After a few adjustments to his elaborate velvet costume, Dagonblud studied himself in the mirror. His long black hair was graying, and gauzy films clouded his glacial blue eyes. The effects of the coriane tea were wearing off quickly.

“Ickbarr!”
Dagonblud reached into his pocket. A few delicate coriander seeds remained nestled in the velvet fibers. He pinched the seeds between his fingers. “Where’s my coriane tea?”

“Yes, sir, coming, sir.”
The slight man scrambled up the steps with the rare drink.
“Coriane, sir.”

Dagonblud grabbed the tall glass and looked inside. “Where’s the rest of it? Spilled again?”

“Sir, my apologies, sir, it’s just that these steps are so--”

“You complain about the steps? Twenty-five hundred years have tried to rot Tolucan flesh, but the tea you so carelessly spilled keeps you from becoming bones heaped in the dirt!”

“Yes, sir.
It does, sir.”

“I saved every single one of you. Without the coriane, the whole blasted empire would be a pile of ashes by now.”

“Yes, sir.
I know, sir. It has been quite a long time. It’s just that, well, sir, I get so tired sometimes. Perhaps the young ones should--”

“All these years you’ve been my servant, Ickbarr, and now you want me to toss you into the dungeon like a common criminal.
Pity.”

“No, sir!
Of course not, sir.
I would never suggest such a thing. I was merely trying to--”

“Find sympathy somewhere else, you sniveling insect.”

“Right away, sir.
We are fortunate to have the tea, Your Excellency. The Wyatts don’t seem to be so lucky with the coriane.”

“Of course not, you idiot.

“Their special abilities can’t tolerate the substance, so it certainly seems like an unfair advantage, Your Excellency. I mean the coriane tea makes us stronger but--”

“An unfair advantage?
You thankless mud turtle! Perhaps you’d rather be a shriveled sack of skin in a pine box?”

“No, sir, it’s just that--”

“What? You’d rather live among the pitiful mortals who walk that planet?”

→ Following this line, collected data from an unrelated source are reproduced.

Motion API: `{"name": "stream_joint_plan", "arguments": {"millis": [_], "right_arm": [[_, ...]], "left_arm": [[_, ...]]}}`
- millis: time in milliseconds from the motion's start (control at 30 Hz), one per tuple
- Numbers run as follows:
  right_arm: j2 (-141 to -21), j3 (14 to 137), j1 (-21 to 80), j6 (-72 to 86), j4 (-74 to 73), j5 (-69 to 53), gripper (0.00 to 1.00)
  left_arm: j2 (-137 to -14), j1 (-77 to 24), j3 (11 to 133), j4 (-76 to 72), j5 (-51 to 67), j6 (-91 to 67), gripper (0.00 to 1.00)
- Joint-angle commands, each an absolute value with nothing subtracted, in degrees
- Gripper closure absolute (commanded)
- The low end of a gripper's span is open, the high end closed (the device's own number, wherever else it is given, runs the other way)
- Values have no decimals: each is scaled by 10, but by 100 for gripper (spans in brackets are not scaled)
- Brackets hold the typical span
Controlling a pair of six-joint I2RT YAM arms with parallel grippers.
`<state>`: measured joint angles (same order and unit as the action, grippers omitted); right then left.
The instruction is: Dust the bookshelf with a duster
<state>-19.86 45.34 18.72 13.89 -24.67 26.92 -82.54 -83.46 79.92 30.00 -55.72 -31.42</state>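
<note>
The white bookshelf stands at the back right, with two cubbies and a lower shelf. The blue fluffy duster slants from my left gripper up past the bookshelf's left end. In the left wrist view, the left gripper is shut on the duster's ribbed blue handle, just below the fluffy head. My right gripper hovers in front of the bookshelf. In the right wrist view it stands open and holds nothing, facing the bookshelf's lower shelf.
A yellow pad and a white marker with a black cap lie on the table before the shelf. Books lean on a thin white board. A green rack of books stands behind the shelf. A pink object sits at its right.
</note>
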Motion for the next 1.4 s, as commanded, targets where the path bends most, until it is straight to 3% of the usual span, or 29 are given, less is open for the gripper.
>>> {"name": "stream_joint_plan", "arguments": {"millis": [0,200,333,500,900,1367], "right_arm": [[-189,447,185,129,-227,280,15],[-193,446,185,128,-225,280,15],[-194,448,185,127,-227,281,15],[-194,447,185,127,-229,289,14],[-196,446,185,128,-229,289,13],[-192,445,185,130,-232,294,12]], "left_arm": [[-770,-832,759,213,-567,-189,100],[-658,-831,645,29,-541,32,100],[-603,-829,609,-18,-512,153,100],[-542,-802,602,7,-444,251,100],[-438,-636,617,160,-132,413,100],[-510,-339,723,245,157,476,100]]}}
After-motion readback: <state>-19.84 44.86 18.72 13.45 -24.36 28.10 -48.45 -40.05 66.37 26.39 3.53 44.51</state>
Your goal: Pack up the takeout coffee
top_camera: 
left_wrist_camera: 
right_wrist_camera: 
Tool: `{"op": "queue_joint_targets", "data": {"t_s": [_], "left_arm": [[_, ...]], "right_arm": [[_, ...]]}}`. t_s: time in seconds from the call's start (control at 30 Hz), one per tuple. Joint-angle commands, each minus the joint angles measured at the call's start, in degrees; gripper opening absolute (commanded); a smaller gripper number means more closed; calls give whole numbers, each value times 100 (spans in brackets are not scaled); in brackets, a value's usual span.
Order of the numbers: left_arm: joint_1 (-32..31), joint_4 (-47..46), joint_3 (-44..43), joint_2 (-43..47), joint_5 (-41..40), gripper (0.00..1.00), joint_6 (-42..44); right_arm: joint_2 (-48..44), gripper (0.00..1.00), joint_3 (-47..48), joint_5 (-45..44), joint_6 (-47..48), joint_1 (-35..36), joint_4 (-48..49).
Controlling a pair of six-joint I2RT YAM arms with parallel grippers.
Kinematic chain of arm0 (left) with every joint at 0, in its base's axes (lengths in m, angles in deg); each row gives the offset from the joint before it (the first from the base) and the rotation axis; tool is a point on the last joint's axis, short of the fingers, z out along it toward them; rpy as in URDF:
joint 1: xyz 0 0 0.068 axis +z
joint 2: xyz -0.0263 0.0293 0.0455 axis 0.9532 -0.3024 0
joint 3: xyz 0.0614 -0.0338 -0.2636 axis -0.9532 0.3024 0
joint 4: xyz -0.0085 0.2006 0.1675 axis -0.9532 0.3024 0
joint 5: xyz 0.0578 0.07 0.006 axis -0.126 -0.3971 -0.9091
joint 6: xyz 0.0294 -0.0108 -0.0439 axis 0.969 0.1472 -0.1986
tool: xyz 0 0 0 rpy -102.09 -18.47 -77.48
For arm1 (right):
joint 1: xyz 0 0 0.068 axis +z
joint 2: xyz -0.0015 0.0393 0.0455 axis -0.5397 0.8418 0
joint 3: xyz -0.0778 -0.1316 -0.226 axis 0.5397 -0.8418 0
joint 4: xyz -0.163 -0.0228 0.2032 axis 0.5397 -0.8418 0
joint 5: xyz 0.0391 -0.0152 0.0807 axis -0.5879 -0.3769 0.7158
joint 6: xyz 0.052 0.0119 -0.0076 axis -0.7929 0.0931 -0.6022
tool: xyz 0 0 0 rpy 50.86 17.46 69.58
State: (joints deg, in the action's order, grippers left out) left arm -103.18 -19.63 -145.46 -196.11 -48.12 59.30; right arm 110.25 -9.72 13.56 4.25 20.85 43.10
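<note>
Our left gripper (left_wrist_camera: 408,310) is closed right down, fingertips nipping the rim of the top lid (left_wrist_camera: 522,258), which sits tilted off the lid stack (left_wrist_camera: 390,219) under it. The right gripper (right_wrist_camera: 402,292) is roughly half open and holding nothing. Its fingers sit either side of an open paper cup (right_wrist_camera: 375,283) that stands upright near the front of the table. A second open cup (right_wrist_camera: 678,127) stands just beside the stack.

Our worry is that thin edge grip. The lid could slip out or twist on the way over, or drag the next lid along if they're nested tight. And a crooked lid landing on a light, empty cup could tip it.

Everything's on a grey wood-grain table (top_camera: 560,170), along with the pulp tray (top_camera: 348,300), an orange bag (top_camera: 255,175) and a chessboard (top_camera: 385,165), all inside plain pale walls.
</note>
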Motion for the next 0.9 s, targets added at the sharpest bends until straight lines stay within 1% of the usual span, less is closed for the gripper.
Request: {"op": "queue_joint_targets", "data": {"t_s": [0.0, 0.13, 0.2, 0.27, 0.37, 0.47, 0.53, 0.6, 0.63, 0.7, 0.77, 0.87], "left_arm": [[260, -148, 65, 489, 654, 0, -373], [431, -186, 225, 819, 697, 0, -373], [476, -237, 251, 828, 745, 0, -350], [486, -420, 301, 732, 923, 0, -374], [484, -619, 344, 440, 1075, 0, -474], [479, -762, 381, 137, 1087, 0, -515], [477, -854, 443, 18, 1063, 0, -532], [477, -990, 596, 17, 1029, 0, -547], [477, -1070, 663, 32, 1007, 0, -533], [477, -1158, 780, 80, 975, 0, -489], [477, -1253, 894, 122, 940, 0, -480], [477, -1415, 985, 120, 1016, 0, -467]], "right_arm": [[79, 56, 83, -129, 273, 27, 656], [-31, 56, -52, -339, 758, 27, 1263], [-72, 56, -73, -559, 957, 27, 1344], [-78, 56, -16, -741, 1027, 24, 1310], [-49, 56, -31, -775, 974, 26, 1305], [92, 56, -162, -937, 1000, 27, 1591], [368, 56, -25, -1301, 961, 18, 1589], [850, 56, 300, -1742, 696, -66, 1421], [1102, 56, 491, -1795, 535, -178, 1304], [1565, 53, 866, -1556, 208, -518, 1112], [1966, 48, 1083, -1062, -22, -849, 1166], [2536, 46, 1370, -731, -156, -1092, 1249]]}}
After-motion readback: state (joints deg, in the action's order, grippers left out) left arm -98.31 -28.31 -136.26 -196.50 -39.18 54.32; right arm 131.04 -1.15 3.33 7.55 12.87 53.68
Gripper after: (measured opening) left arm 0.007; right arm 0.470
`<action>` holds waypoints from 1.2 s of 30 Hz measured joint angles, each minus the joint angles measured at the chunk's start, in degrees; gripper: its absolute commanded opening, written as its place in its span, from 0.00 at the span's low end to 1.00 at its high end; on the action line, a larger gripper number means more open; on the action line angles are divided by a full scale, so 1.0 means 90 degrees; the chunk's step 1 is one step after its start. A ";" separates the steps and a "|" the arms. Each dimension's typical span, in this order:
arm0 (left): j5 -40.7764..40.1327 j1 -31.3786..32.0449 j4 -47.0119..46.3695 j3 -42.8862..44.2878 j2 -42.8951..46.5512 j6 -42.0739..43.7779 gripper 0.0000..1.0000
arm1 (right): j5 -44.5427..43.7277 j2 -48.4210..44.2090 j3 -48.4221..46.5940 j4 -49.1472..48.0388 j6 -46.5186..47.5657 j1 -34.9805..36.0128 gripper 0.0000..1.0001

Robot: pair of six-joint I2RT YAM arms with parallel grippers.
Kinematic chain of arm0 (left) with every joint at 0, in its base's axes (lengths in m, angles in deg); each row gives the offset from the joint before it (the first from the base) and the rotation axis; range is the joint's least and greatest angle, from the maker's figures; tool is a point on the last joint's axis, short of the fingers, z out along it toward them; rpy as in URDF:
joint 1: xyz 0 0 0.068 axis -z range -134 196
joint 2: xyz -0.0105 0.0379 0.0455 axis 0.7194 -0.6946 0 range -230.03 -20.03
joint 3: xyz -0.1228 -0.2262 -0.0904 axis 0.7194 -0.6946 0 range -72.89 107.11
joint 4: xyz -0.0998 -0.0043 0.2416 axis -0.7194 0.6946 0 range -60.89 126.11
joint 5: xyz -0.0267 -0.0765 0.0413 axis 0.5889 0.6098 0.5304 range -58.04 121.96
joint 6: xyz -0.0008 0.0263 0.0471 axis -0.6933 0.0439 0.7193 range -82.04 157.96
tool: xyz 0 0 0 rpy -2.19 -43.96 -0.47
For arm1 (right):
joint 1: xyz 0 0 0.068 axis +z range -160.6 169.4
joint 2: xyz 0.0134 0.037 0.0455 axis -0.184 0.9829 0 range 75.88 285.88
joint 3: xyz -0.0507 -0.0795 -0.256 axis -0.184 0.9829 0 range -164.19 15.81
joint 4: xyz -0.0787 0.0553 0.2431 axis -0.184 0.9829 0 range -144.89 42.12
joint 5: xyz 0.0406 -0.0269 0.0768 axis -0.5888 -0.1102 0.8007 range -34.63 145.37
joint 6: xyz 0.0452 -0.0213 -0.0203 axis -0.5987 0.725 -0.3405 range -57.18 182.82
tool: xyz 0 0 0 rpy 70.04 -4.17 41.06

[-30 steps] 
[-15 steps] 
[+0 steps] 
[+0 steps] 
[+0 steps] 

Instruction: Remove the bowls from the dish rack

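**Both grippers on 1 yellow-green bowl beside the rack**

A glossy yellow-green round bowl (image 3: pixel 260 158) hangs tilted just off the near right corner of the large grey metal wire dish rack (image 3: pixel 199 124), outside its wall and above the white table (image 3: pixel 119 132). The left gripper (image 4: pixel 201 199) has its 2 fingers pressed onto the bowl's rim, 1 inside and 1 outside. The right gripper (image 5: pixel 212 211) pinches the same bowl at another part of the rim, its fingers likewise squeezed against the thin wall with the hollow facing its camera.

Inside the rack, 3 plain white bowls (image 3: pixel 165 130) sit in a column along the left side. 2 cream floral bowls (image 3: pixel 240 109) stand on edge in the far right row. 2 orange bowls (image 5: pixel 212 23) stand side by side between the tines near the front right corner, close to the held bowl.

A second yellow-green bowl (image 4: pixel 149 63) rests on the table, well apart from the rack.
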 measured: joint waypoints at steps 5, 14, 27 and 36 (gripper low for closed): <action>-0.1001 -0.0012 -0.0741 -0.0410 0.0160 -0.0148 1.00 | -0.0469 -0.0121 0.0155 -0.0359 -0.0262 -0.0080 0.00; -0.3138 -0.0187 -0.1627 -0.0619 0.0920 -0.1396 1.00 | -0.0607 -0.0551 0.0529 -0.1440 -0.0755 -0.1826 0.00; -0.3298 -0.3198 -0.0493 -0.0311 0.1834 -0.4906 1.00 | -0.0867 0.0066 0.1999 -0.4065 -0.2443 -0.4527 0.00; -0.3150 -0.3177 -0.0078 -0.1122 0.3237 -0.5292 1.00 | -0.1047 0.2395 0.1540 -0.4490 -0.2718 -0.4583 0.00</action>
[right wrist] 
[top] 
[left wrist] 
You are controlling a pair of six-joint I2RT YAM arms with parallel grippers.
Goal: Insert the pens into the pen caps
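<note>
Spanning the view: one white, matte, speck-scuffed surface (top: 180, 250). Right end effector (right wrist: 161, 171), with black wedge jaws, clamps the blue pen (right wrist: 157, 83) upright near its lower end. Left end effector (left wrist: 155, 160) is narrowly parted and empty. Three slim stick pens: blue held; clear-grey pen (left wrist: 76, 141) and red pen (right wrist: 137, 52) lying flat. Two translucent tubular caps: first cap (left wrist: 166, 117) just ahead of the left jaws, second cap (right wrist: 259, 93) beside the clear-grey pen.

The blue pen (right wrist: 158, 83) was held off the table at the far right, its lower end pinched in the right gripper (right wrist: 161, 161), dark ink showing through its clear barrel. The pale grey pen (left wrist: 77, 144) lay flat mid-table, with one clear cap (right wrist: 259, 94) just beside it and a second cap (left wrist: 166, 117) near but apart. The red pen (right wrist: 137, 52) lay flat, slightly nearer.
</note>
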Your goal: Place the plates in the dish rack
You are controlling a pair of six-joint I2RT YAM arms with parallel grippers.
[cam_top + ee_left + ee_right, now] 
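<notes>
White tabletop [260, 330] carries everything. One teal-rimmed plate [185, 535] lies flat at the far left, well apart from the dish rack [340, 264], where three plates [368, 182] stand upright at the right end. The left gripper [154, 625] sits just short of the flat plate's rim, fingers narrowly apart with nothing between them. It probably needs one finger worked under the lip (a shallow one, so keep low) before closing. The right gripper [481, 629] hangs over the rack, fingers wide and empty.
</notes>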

“No, sir, of course not, sir.
It’s just that I have noticed that coriane affects the Wyatts much more than typical humans. It seems a bit unfair that--”

“Enough!”

“Yes, sir.
I’ll fetch more tea, sir. You seem to be graying faster today.”

“Out!
This time double the seeds! No more of that diluted wash water you brewed last time.”

“But, sir, almost the entire supply of coriander seeds was destroyed by Michael Wyatt. There’s not enough to go around.”

“There’s enough for me, isn’t there?”

“Yes, sir.”
He turned toward the uneven stone steps.

“And don’t spill any this time!”

“No, sir,” he called from the staircase.

The tea was made from crushed coriander seeds. It was yellowish-green and contained a compound that had preserved the youthfulness and strength of the Tolucan for over two millennia.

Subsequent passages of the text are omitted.